Por
Sandra Jubelly Garcia
Docente Medios Audiovisuales
Las causas están ocultas. Los efectos son visibles para todos.
Ovidio
Me gusta pensar que se escribe en secreto y que lo que se escribe tendrá que ser revelado para un fin especial o que tendrá un efecto definitivo, como cuando Belerofonte, descendiente de Sísifo, fue víctima de las maquinaciones de Preto rey de Efira, quien le envío a casa de su suegro, rey de Licia, con un tablilla en la que escribió perniciosos signos con la instrucción de matar a su portador. Belerofonte, sin saberlo, portaba su muerte y era mensajero de su propia ejecución.

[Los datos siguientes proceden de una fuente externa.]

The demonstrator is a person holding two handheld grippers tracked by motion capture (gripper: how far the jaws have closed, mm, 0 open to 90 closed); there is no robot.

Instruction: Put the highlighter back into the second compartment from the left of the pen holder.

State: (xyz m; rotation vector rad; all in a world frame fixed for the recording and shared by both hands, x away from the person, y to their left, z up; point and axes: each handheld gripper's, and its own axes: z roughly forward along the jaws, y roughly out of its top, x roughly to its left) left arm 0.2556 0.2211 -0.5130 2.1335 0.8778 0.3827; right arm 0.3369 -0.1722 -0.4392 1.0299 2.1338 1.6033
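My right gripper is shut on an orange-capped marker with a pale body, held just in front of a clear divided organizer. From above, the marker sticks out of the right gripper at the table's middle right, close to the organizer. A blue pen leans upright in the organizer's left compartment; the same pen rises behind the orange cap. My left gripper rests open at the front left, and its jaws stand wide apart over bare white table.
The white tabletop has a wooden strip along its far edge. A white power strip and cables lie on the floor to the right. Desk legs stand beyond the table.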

Lo escrito en la tablilla de Preto era una instrucción que sólo tendría sentido cuando se revelara y se pusiera por obra. La escritura que más se parece a aquella siniestra es, además, la más rara: la escritura para cine, el guion. Su territorio es el de la usurpación. La escritura para cine no es literatura, pero tampoco es cine. Es, como dijera Jorge Goldenberg, una escritura en pena:
(...) una escritura en pena en la medida que en el guion terminado y no filmado como que carece de estatuto: está ahí, suspendido, es objeto de negociación, es objeto de comentario, es objeto de presión de un productor o de un subsidio o de lo que fuera, pero por ahora no es nada; digamos, no es aquello en lo que –si se concreta– devendrá, que es su propia aniquilación como guion6.
Escritura, entonces, que tiene un cierto carácter fantasmal, una vocación suicida o auto liquidatoria, escritura que quiere dejar de ser tal para convertirse en imagen, que está en un topos de transición, en el territorio de lo posible, en una cierta latencia.

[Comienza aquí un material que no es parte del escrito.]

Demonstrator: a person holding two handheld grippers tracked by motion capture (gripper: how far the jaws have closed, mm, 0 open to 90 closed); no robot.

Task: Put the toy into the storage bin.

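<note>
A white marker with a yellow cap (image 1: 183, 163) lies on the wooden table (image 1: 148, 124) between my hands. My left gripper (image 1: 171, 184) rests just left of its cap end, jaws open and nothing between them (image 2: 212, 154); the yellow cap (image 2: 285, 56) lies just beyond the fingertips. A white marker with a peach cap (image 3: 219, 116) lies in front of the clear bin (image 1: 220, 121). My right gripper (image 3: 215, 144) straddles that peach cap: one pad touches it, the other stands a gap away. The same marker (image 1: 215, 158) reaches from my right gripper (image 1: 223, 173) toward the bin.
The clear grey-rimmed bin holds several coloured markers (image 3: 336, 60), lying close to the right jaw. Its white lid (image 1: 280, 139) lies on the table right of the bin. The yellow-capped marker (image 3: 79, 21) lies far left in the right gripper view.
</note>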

El guion es palabra transitoria que deja de ser cuando se ha vuelto cine. Es, entonces, una escritura cuya perdurabilidad no está en ella, sino en lo que se convertirá, en su transformación. Eso me recuerda la alquimia, eso es precisamente el guion: la pretensión del plomo de convertirse en oro.
Cuando opté por la escritura no tenía conciencia de alguna de las cosas que hasta ahora he dicho, salvo la certeza de no servir para nada más. En esta medida podría pensarse que esa elección no lo fue tanto, dado que, y planteada de ese modo, parecía no tener opción y opté justamente por esa escritura que no pretende serlo, opté por esa suerte de metempsicosis que es el guion.
No obstante y sobre todo cuando me convierto en lectora de mí misma, me pregunto si en realidad no habría podido tomar otro camino en el que el resultado fuera menos vergonzoso, así que siempre que escribo lo hago como parte de un acto privado, íntimo, si se quiere secreto, en el que el lector no pueda ser otro que yo.
Me veo leyendo al tiempo que me veo escribiendo, en un delirio semejante al de El grafográfo de Salvador Elizondo:
" Escribo. Escribo que escribo. Mentalmente me veo escribir que escribo y también puedo verme ver que escribo. Me recuerdo escribiendo ya y también viéndome que escribía. Y me veo recordando que me veo escribir y me recuerdo viéndome recordar que escribía y escribo viéndome escribir que recuerdo haberme visto escribir que me veía escribir que recordaba haberme visto escribir que escribía y que escribía que escribo que escribía. También puedo imaginarme escribiendo que ya había escrito que me imaginaría escribiendo que había escrito que me imaginaba escribiendo que me veo escribir que escribo".
La ambición puede rayar con la pretensión, o con lo desmedido o lo arrogante, pero me atrevo, aquí y ahora, en este estado de soledad pura en el que ninguna mirada me espía, en el que me enfrento a la página en blanco y con ella a un mundo de temores y temblores, en el que me escribo y me leo, a usurpar lo inusurpable, a escribir lo imposible, a hacer mía, por un instante, la sentencia de Borges: “He de hacerme yo misma escritura”.